Games have it bad. Anita Sarkeesian has done a number of video series about gender stereotypes. Only when she tried her hand at games did the monsters come.
Despite all the snarking and outrage about booth babes at E3 this year, when I walked the show floor it wasn't the costumed women that let me know I didn't really belong here anymore. It was the content
, and the attitude to content.
Men reciting marketing lines about weapons and explosions. The question every trailer and presentation aimed to answer was who do you kill
and how do you kill them
. I thought of all the good, smart guys I know on dev teams and struggled to reconcile it with this numb, mean litany, devoid of much aside from the quest for dollars. Shoulder to shoulder, men marched proudly in their studio tees. The more money they have made off of shooters, the higher they held their heads.
We have a mainstream culture that doesn't represent what a mature, progressive audience wants to buy. It's not always a problem when this happens -- interesting, independent creation will always thrive on the fringe of any medium. But here we have a mainstream culture many healthy adults cringe at being associated with. It's not just good dumb fun: There's something sick about it.
Of course I want women to speak up about what happens to them at, say, E3. The hostility this year was palpable. It's unreal how people think they can treat woman colleagues at a media event, resentment and poor social skills colliding late at night over an open bar.
Every single one of us can tell you at least one horror story. Most of us have more than one. Booth babes, incidences of sexism, using attempted rape as a Tomb Raider
"character builder," the way a community treated Anita Sarkeesian -- none of these are things we should shut up about.

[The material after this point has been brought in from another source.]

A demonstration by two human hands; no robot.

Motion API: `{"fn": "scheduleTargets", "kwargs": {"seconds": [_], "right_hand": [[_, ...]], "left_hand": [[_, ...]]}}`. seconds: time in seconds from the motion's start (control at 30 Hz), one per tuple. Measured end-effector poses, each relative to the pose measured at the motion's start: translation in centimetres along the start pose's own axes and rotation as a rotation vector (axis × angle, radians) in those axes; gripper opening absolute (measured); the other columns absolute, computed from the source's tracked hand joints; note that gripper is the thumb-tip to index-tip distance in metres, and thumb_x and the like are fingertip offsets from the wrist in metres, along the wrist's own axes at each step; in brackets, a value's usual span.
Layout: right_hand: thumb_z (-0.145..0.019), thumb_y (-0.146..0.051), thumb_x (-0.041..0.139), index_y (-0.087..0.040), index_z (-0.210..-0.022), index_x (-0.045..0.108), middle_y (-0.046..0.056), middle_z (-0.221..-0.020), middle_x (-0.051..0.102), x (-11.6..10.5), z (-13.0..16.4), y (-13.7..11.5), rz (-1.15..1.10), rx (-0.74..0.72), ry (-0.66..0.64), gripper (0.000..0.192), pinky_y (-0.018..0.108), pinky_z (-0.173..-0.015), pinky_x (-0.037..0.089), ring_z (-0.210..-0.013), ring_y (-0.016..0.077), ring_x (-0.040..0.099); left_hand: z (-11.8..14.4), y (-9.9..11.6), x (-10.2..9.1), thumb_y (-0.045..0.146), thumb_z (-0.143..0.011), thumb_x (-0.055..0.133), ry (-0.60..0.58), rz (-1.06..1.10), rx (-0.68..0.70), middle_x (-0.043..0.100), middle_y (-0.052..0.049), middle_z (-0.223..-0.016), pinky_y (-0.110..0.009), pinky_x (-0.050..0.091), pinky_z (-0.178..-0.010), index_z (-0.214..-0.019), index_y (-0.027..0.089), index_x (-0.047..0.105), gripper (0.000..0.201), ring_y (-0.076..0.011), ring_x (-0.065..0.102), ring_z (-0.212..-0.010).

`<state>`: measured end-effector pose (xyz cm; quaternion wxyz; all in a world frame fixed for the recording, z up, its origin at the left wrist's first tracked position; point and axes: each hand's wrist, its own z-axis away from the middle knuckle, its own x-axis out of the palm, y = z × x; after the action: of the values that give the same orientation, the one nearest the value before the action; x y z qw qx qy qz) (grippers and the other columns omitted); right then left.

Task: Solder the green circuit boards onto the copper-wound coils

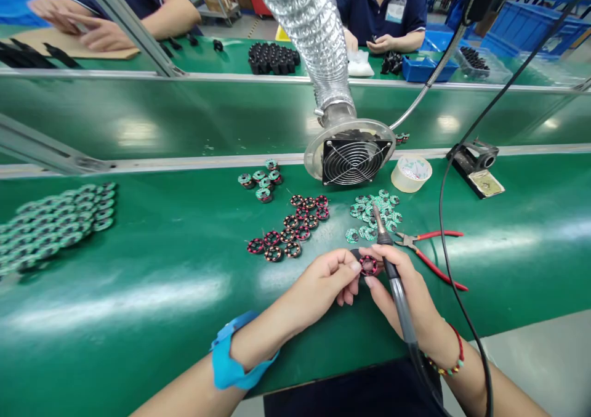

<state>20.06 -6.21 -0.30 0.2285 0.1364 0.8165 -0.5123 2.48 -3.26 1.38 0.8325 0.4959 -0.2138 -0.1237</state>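
Between the fingertips of my left hand is a small ring-shaped motor stator with reddish windings. My right hand holds a soldering iron, its tip pointing up and away from me, and its fingers also reach the stator's right side. Ahead of my hands lies a loose pile of small green round circuit boards. A group of similar wound stators lies on the green bench to the left of the pile. Red-handled cutters lie open just right of the iron.
A fume fan hangs on a silver duct ahead. Tape roll and soldering iron stand are at the right. Stacked board-topped stators fill the left. The iron's cable crosses the right side. Two people work across the bench.
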Motion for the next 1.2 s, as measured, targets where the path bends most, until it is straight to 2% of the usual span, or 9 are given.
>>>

Yet to go further in tackling these issues I'd like to look at them as symptoms, not as the problems themselves. There's something wrong with our commercial games, and with the core audience that buys and loves them. There's something broken about the marketing machine that keeps feeding this ouroboros. There is a power structure in place and we need to find out who to talk to in order to take it apart.
That'll keep our message from getting stalled at the echo chamber level; our goal is primarily a healthy industry with diverse products by and for anyone that wants to participate.
Let's keep processing our feelings, but let's also try to ask devs harder questions. There are people who see this tide of anger and impatience at injustice and just feel assailed and helpless: Now that they know who we are and how we feel, let's give them more tools. Let's find our allies in the creative community, the people doing things that we want to champion instead of condemn. That's what I'd like to do more of from here on out.